The docker image uses a multi-stage build, sourcing from python-slim to keep its size low.
We're using the stock redis:5 docker image for this project. In the future we'll add a custom redis.conf for optimization.
This is a straightforward NodeJS server. It uses 'ioredis' to get the new "full" and "update" data packets from Redis and 'ws' to run a Websocket server to the frontend. This server keeps track of the timestamp of the most recent data that each client has confirmed receiving, and uses this to determine which update to send.
The docker image uses a multi-stage build, sourcing from node-alpine to keep its size low.
This React app interfaces with the backend to get data, and provides a responsive UI giving users the ability to make informed transit decisions. Currently it just shows arrivals, organized by route and destination, but in future it will allow searching by station, route planning, and more.

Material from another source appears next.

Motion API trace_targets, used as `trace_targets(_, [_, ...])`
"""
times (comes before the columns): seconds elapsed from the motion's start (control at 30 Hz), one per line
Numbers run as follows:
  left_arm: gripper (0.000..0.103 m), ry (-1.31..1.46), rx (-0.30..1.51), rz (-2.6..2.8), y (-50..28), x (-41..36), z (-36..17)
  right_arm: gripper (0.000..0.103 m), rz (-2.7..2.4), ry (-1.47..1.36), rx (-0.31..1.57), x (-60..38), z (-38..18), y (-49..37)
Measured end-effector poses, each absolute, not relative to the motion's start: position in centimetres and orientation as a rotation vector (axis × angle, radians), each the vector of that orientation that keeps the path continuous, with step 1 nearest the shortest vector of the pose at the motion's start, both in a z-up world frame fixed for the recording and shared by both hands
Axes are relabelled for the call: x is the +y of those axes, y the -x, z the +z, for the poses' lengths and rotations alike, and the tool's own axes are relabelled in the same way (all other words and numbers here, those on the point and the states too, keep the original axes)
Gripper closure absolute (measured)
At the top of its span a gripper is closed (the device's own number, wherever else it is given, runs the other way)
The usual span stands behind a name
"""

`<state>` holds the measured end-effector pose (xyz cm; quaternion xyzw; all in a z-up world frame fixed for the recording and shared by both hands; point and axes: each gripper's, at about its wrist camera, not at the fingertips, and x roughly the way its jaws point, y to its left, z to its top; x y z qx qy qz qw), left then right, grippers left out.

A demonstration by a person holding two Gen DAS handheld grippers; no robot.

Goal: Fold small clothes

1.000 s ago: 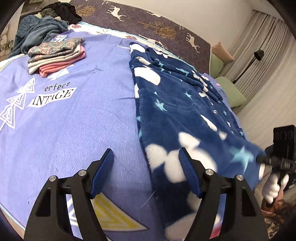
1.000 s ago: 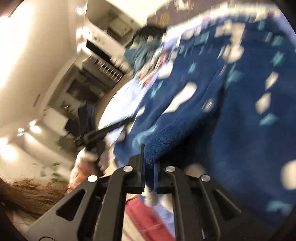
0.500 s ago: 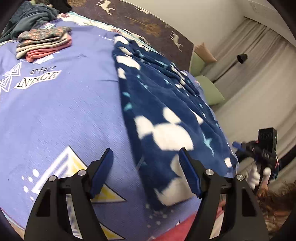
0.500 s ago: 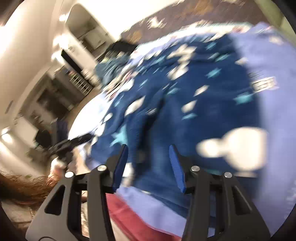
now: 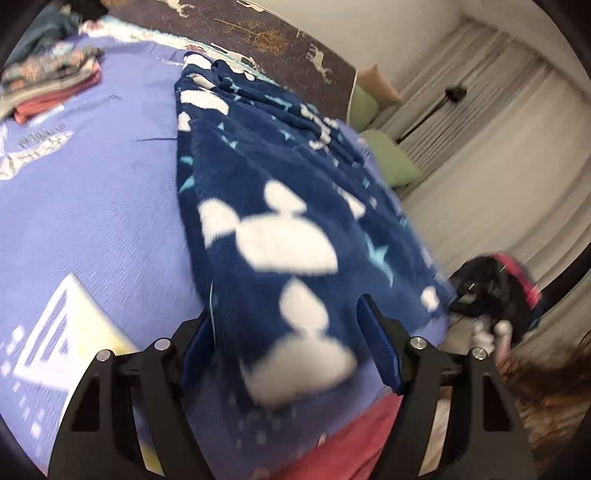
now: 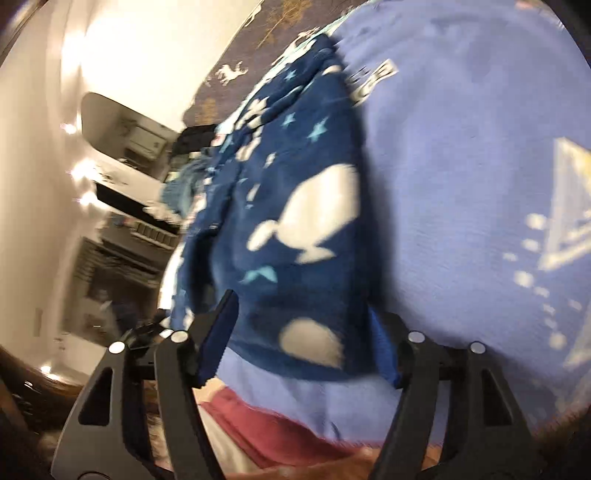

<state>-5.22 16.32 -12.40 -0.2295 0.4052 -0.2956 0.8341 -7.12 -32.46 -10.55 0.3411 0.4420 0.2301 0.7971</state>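
Note:
A navy fleece garment (image 5: pixel 277 184) with white shapes and pale stars lies lengthwise on the lavender bedspread (image 5: pixel 92 206). My left gripper (image 5: pixel 286 310) is open, and the garment's near end lies loose in the gap between its fingers. In the right wrist view the same garment (image 6: pixel 303 177) runs away from me across the bedspread (image 6: pixel 461 166). My right gripper (image 6: pixel 301 304) hovers at the near hem with its jaws opening. The fleece shows between the pads, which do not press on it. The picture is blurred.
A stack of folded clothes (image 5: pixel 51 85) sits at the far left of the bed. A brown deer-print cover (image 5: pixel 277 33) lies along the bed's far edge, green cushions (image 5: pixel 388 158) and curtains (image 5: pixel 498 129) to the right. A red layer (image 5: pixel 332 443) marks the bed's near edge.
My right gripper let go of the fleece edge it was pinching and opened wide, swinging toward the near hem. The left view swung toward the garment's near end; its jaws stayed open.

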Motion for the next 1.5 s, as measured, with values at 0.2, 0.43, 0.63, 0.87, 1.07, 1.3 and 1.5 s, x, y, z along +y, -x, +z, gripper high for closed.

The docker image uses a multi-stage build, sourcing from node-alpine to keep its size low.
The site is deployed on AWS ECS Fargate.
-
The code needs tests !!
-
The NodeJS code needs better commenting, documentation, and organization
-
Docker needs a robust build/test/deploy pipeline
-
web_client: add a 'trip' view to see all upcoming arrivals for your trip (like Arrivals by Route but just for one trip on that route)
-
parser & web_client: re-implement bzip to decrease data footprint
-
web_client: dataUpdates should have some sort of sort+hashsum check that everything worked after an update.
-
Add feature: trip planning / path finding